Permasalahan eksternal: tugas dan wewenang kejaksaaan sudah diatur dalam pasal 30 UU No: 16 tahun 2004, yakni tidak saja di bidang pidana, perdata tata usaha Negara saja tetapi juga melaksanakan tugas-tugas lain yang ditentukan undang undang; Termasuk di dalamnya pemberantasan korupsi. Mengingat luasnya tugas dan kewenangan maka tidaklah mungkin dapat terlaksana secara optimal; tanpa adanya komitmen serta kerjasama instansi terkait dalam integrited criminal justice system dengan  konteks proporsional, independent sekaligus tidak saling intervensi dalam arti fungsi masing-masing terselenggara secara harmonis menuju kepastian dalam ketertiban hokum, khususnya dalam menangani kasus-kasus korupsi yang akhir-akhir ini menunjukan kecederungan peningkatan dalam kualitas maupun kuantitasnya. Pengertian Korupsi, bahwa dalam pasal 13 UU No: 31/1999 jo UU No: 20/2001 perumusannya mencapai 30 jenis tindak pidana korupsi yang dapat dikelompokan menjadi: 
  1. Kerugian keuangan Negara (pasal 2 dan 3)
  2. Suap menyuap (pasal 5 ayat 1 & 2, pasal 6, 11, 12 & 13).
  3. Penggelapan dalam jabatan (pasal 8,9 & 10).
  4. Pemerasan (pasal 12 huruf e,f,g)
  5. Perbuatan curang (pasal 7, pasal 12 huruf h)
  6. Benturan kepentingan dalam pengadaan (pasal 12 huruf i)
  7. Grafitikasi (pasal 12 b dan c)
Selain itu masih ada tindak pidana lain yang terkait dengan tindak pidana Korupsi, yaitu:

  1. Merintangi proses pemeriksaan Korupsi (pasal 21)
  2. Tidak memberi keterangan atau memberi keterangan yang tidak benar (pasal 22 jo 28).
  3. Bank yang tidak memberikan keterangan rekening tersangka (pasal 22 jo 29).
  4. Saksi atau saksi ahli yang tidak memberi keterangan atau memberi keterangan palsu (pasal 22 jo 35).
  5. Orang yang memegang rahasia jabatan tidak memberi keterangan atau memberikan keterangan palsu (pasal 22 jo 36)
  6. Saksi yang membuka identitas pelapor (pasal 24 jo 31).
Luasnya pengertian serta cakupan yang terkait dalam korupsi tersebut, menunjukan bahwa korupsi tidak saja merugikan keuangan negara/korporasi, dan mengacau jalannya roda perekonomian rakyat semesta, bahkan menurut Prof. J. Sahetapy perilaku pejabat yang tidak efesien juga termaksuk kategori prilaku Koruptif, antara lain contohnya  dalam hal  ditemukannya seorang pejabat yang diruangan hanya ngobrol, baca koran atau teleponan seolah-olah sibuk atau menyibukkan diri ; sementara ada tamu diluar menunggu lama, padahal tamu tersebut hanya ingin bertemu cukup 5-10 menit saja atau ditemukan seorang pejabat yang melakukan kunjungan kerja kedaerah dengan  mengajak rombongan yang banyak serta mendapat pengawalan secara berlebih & aktratif termasuk perilaku pejabat yang koruptif. Oleh karenanya  aturan protokoler hendaknya dipergunakan secara tepat sasaran agar tidak muncul kesan  sedang berada dimenara gading jauh dari masyarakat biasa.
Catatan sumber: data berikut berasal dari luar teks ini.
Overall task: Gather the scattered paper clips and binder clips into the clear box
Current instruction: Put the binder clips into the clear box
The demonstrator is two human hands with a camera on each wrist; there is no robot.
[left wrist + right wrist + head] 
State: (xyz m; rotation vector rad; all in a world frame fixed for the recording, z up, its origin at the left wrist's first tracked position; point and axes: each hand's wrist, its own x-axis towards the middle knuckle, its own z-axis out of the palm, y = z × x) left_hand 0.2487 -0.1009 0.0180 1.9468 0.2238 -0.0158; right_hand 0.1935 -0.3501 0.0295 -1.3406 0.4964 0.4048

Secara ringkas Korupsi adalah semua perbuatan buruk tercela, menimbulkan kerugian atau menguntungkan diri/orang lain akibat dicederainya kepercayaan/amanah yang diembannya. Meluasnya cakupan pengertian katagorisasi Korupsi tersebut maka mengharuskan disesuaikannya ancaman pidana selaras dengan kebutuhan rasa keadilan masyarakat. Berapapun banyak macam ancaman secara proporsional harus tetap mengedepankan prinsip keseimbangan dalam arti sesuai dengan peran maupun kontribusi terdakwa kasus Korupsi. Pelaku Korupsi  akan lebih menimbulkan efek jera jika dituntut dengan ancaman maksimal, mengingat niat buruk, pemanfaatan kesempatan serta efek yang ditimbulkannya, bila perlu untuk kasus Korupsi diatas Rp. 1 Milyar misalnya, tampaknya cukup layak dipertimbangkan tuntutan hukuman mati kepada terdakwa karena tergolong serakah dalam bekerja dan mencari penghasilan tambahan tanpa rasa malu. Atau dengan kata lain kepada koruptor, sangat wajar diberi tuntutan berat yakni dalam hukuman pokok serta hukuman tambahan menyertainya. 
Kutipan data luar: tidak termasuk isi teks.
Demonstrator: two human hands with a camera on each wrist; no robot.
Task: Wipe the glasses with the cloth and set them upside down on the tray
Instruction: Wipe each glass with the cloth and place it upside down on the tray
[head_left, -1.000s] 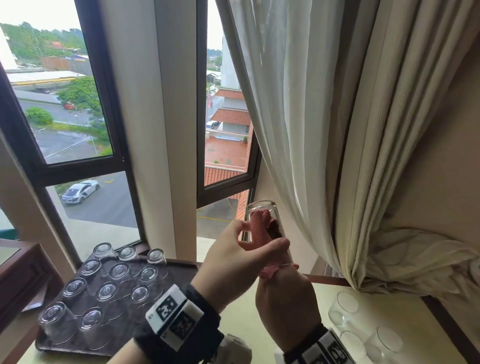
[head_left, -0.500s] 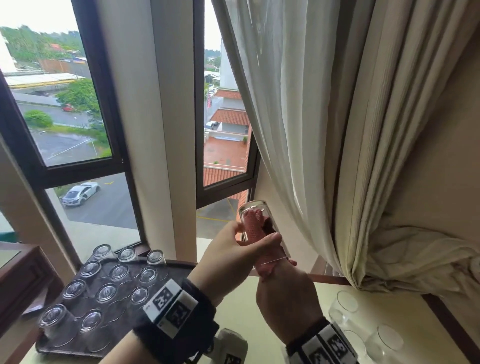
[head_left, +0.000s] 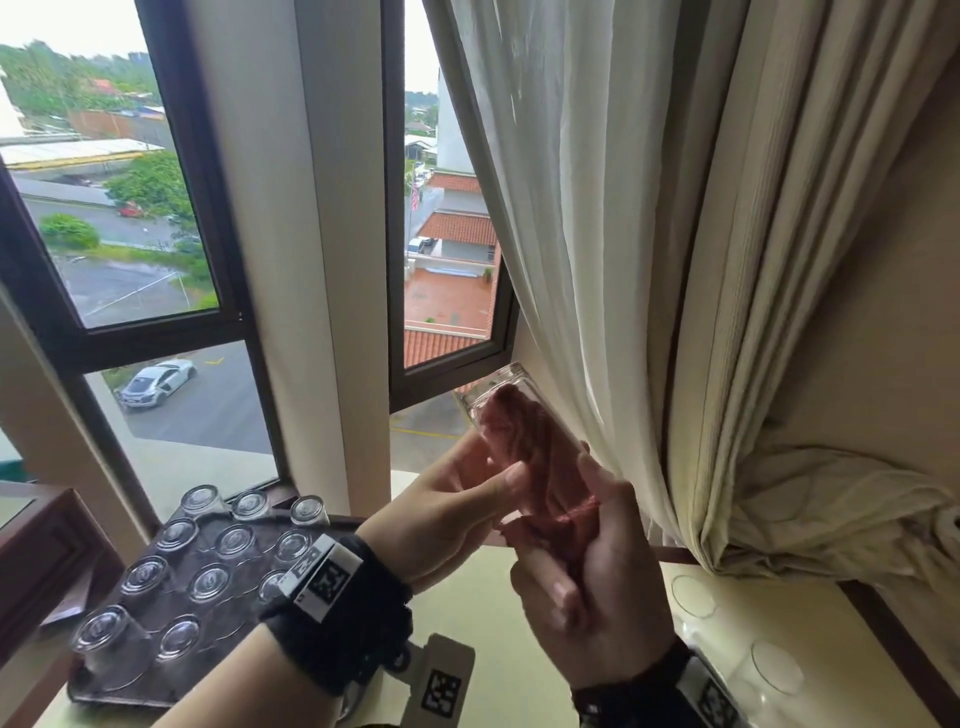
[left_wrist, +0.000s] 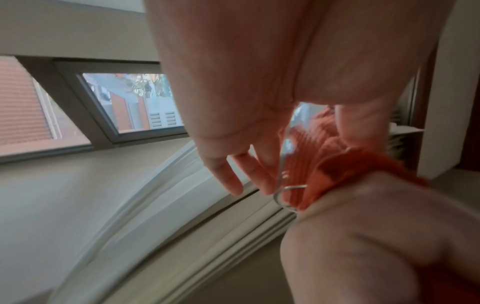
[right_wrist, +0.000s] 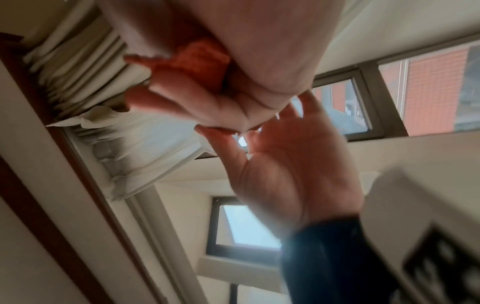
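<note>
A clear glass (head_left: 519, 415) is held up before the window, base up and tilted left. A red cloth (head_left: 524, 447) is stuffed inside it. My left hand (head_left: 488, 478) grips the glass, thumb in front and fingers behind. My right hand (head_left: 582, 525) grips the cloth's tail below the rim, thumb lying along the glass. In the left wrist view the glass rim (left_wrist: 285, 191) and cloth (left_wrist: 324, 160) show between both hands. The right wrist view shows the cloth (right_wrist: 200, 57) bunched in my right hand (right_wrist: 207, 102). The dark tray (head_left: 119, 699) lies lower left.
Several glasses (head_left: 210, 582) stand upside down on the tray. Upright glasses (head_left: 693, 597) wait on the pale table at the right. A gathered curtain (head_left: 779, 493) hangs close behind the hands. A dark wooden piece (head_left: 41, 545) borders the tray's left side.
The glass has tipped further left and risen a little. My right thumb has come up along its side while the cloth stays inside.
</note>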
Beberapa waktu lalu pengertian korupsi masih sempit, yaitu perbuatan yang menimbulkan kerugian keuangan Negara, sehingga pelaku hanyalah mereka yang berstatus pegawai negeri sipil atau disamakan dengan itu. Kerugian ini terlihat dari sudut pandang investasi sumber daya manusia, sebab Negara membiayai sejak menjadi PNS dan kemudian mendidiknya sehingga mencapai jenjang tertentu. Berada pada suatu jenjang kepangkatan seharusnya yang bersangkutan memberikan kontribusi maksimal dalam tugas jabatannya; namun dikarenakan niat dan kesempatan yang bersangkutan korupsi sehingga masuk penjara dan yang bersangkutan tidak dapat memberikan kontribusi lagi karena berada di penjara dan masih menjadi tanggungan Negara selama menjalani hukuman.  Dalam hal ini Negara telah dirugikan  dua kali yakni rugi menanamkan investasi sumber daya manusia dan rugi karena harus memberi makan di penjara; tanpa yang bersangkutan bisa menyumbangkan kemampuannya kepada Negara. 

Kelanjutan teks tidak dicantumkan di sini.